What is needed:
An exact, picture-free copy of the listing is required.

===== Data shown

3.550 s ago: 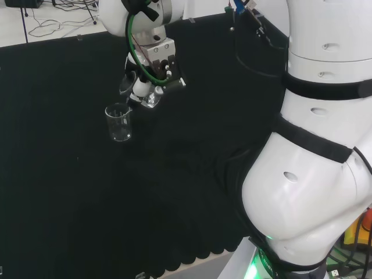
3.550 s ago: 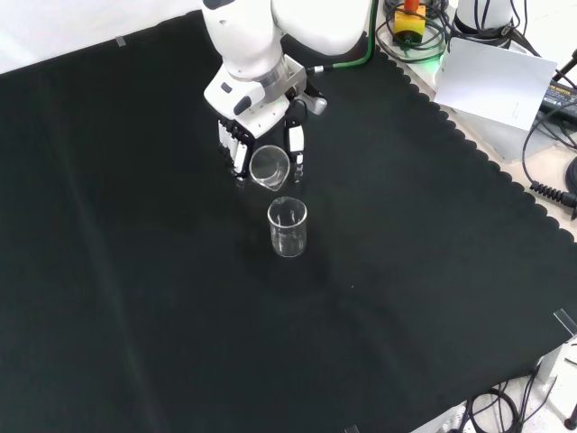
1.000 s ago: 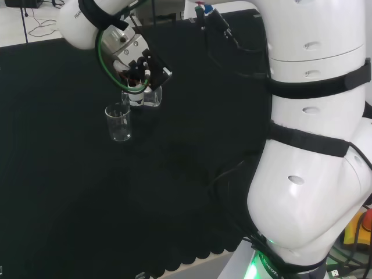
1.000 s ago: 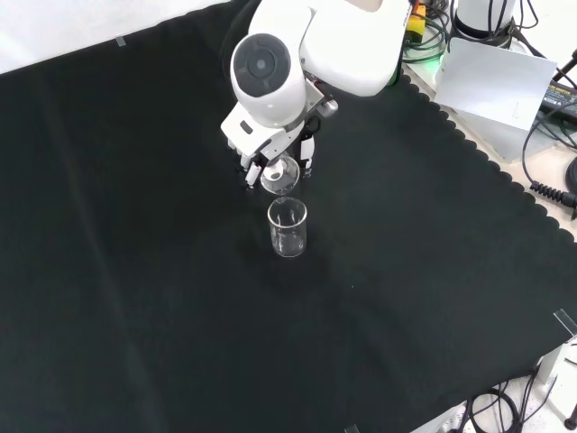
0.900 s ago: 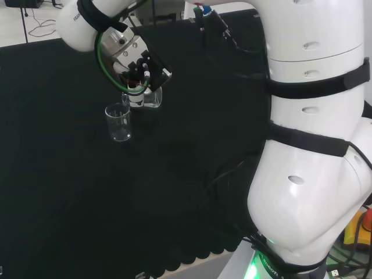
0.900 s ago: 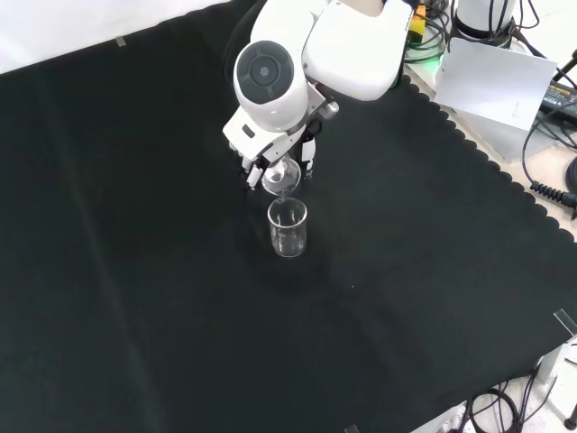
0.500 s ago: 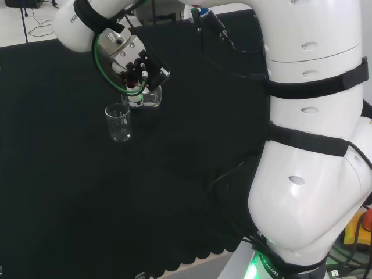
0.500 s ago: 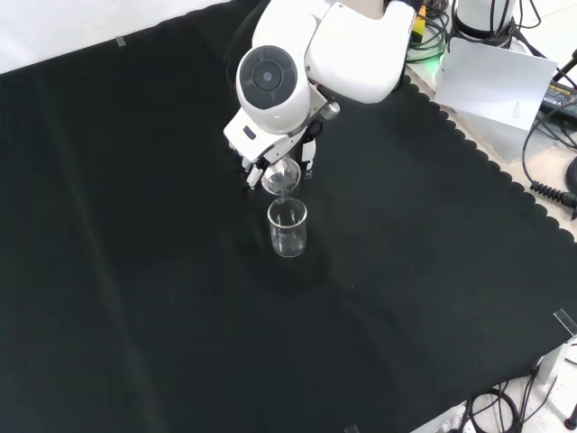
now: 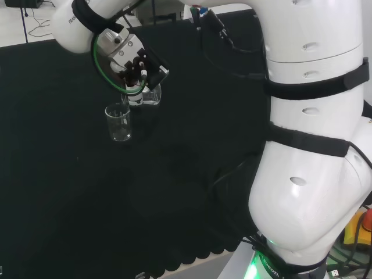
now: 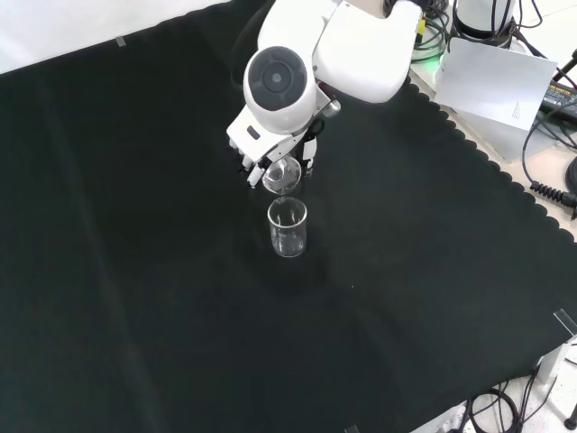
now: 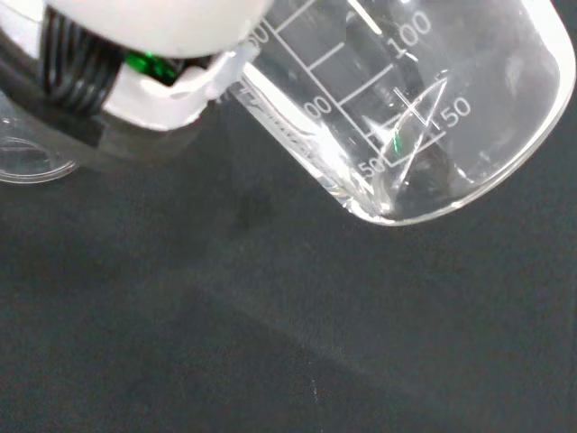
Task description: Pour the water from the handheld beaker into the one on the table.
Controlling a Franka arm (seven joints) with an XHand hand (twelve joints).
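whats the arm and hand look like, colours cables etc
A glossy white arm of rounded links with black bands at the joints and a round grey cap near the wrist. A green cable loops beside the black and white hand.

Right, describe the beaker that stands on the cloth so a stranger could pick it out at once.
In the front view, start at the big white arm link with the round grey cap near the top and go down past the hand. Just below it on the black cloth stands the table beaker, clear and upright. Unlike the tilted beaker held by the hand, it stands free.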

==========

Output of the exercise:
3.550 s ago: 
3.550 s ago: 
1.000 s ago: 
1.000 s ago: 
0.900 s ago: 
0.900 s ago: 
0.500 s ago: 
0.500 s ago: 
now: 
now: 
now: 
Task description: Pour the water from the handheld beaker into the one on the table.
Controlling a Franka arm (seven joints) with an XHand hand (twelve joints).
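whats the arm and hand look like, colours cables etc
A glossy white arm of rounded links with black bands at the joints and a round grey cap near the wrist. A green cable loops beside the black and white hand.

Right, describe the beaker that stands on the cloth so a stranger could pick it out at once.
In the front view, start at the big white arm link with the round grey cap near the top and go down past the hand. Just below it on the black cloth stands the table beaker, clear and upright. Unlike the tilted beaker held by the hand, it stands free.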

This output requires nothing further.